CUENTO SIN TITULO

Al abandonar hoy la casa de mi abuelo me he llevado conmigo un abrecartas y sus plumas. Las miro y pienso que quizá, algún día, yo seré capaz de escribir con ellas historias que también permitan a alguien soñar y ser feliz.
Fuera llovía. He montado en el coche y la melancolía ha golpeado mi pecho con la misma fuerza con la que aquellas historias golpeaban mis noches en blanco.
Sus historias no eran cuentos para dormir niños. Yo era un adolescente problemático, sin ilusiones, sin ganas de vivir. Y fueron aquellas historias, dejadas caer por el abuelo en los lugares que sabía que yo fisgaría, las que no me dejaban dormir. Sin discursos, sin dirigirse nunca a mí de manera personal.
Pero, los personajes que creaba iban modelando mis desganas y convirtiéndolas poco a poco en esperanzas; me hacían pasar de la quietud más indolente a una actividad lenta pero constante.
Recuerdo especialmente aquella historia en la que un muchacho de mi edad jugueteaba con un abrecartas entre las manos, pensando en si autoinmolarse o no a la desesperación. ¿Era este mismo abrecartas? El muchacho sí que era yo.
Cuando vuelvo la vista a mi derecha, encuentro a mi mujer en el asiento de al lado. No sabe muy bien lo que pasa por mi mente, pero respeta mi silencio y enjuaga la primera lágrima que brota de mi ojo. Ve mi melancolía y espera paciente mis palabras, unas palabras que no llegarán hoy y que ella seguirá esperando.
Antes debo confesármelo a mí mismo. Y no es fácil. Debo reconocer que mi abuelo orientó mi vida con sus historias en el momento más complicado de ella, al menos en el momento en que más lejos he estado de encontrarle una salida. Hizo más: me puso en camino de encontrar otras historias, historias de otros hombres buenos y sabios, me abrió a otras palabras, a otros escritores.

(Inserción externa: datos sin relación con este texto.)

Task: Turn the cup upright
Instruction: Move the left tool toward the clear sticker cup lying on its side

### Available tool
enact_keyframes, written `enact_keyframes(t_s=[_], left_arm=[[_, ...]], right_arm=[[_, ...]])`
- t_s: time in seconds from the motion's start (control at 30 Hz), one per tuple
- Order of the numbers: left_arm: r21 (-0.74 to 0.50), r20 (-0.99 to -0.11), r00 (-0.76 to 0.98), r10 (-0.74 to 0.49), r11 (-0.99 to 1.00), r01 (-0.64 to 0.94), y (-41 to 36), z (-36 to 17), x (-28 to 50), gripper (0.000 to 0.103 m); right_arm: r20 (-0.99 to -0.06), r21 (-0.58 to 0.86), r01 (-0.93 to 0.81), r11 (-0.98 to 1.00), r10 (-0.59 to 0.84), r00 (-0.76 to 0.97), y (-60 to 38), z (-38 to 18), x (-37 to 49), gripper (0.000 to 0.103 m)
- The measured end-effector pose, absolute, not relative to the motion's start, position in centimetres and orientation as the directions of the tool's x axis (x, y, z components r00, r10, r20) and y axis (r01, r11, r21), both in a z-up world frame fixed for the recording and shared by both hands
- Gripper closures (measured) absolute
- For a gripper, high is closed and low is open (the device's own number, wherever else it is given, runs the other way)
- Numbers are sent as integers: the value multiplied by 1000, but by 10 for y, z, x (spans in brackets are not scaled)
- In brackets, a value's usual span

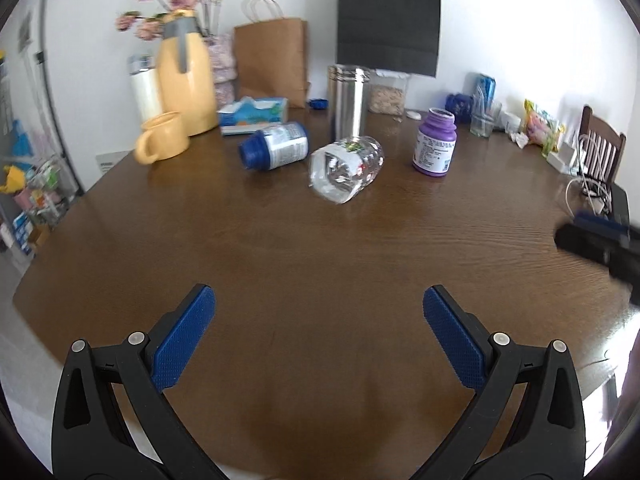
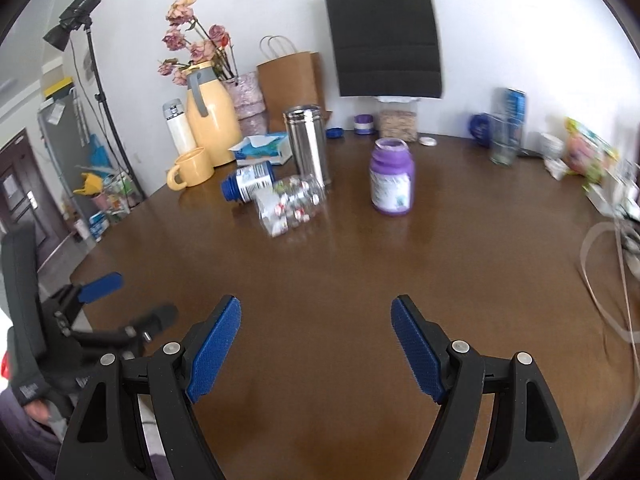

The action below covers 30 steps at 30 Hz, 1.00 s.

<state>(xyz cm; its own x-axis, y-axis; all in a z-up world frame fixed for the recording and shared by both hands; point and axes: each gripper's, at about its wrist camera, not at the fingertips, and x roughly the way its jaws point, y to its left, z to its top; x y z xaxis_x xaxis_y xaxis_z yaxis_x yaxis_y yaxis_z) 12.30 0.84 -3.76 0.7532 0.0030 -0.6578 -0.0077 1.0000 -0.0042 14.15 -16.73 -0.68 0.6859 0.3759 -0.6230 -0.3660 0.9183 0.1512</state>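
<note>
Clear cup (image 1: 346, 170) on its side, left gripper (image 2: 132, 300) only in right view

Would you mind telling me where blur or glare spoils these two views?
Left wrist view: the right gripper at the edge is smeared, and the wall upper right is washed out. Right wrist view: the clear cup on its side and the snack packets are blurred; both views bow outward.
</note>
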Motion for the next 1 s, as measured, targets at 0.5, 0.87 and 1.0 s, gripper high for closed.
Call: enact_keyframes(t_s=[0.5,0.87,1.0], left_arm=[[-39,-696,718,13,998,-56,7,-42,285,0],[-60,-756,633,165,946,-318,73,-69,291,0],[-127,-782,615,104,939,-319,71,-65,285,3]], right_arm=[[-710,171,-687,707,571,411,-99,16,357,22],[-782,158,-746,646,544,306,-45,-37,401,22],[-774,239,-713,659,573,270,-47,-51,415,32]])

Y yo, soberbio, le pagué con el silencio y el desdén. Nunca lo reconocí mientras vivía. Siempre desdeñé en público las memeces de un viejo. Hasta hoy, impresionado tal vez por la materialidad de sus objetos, no he querido recordar lo que él significó en mi adolescencia. Fue un tiempo de silencio sepulcral.
Debo reconocer con palabras aquella parte de mi historia. Luego podré contársela a mi mujer, a mis amigos, a quien sea preciso.
- No debería resultarte difícil – oigo que dice algo dentro de mí. Al fin y al cabo, vives de escribir. Ese es tu oficio.
Y en mi interior releo las palabras de aquel crítico que atacaba a mi obra de producir amargura existencial. Así la llamó él.
Pareciera que me he hecho hombre contra el mundo. El día en que me atreva a coger una de las plumas del abuelo será porque estoy dispuesto a deponer esa actitud y porque querré buscar historias que abran los sueños y las esperanzas de los lectores. Hasta entonces, lo juro, no volveré a escribir.
Le pido a mi mujer que se abroche el cinturón, arranco el coche y nos ponemos en marcha.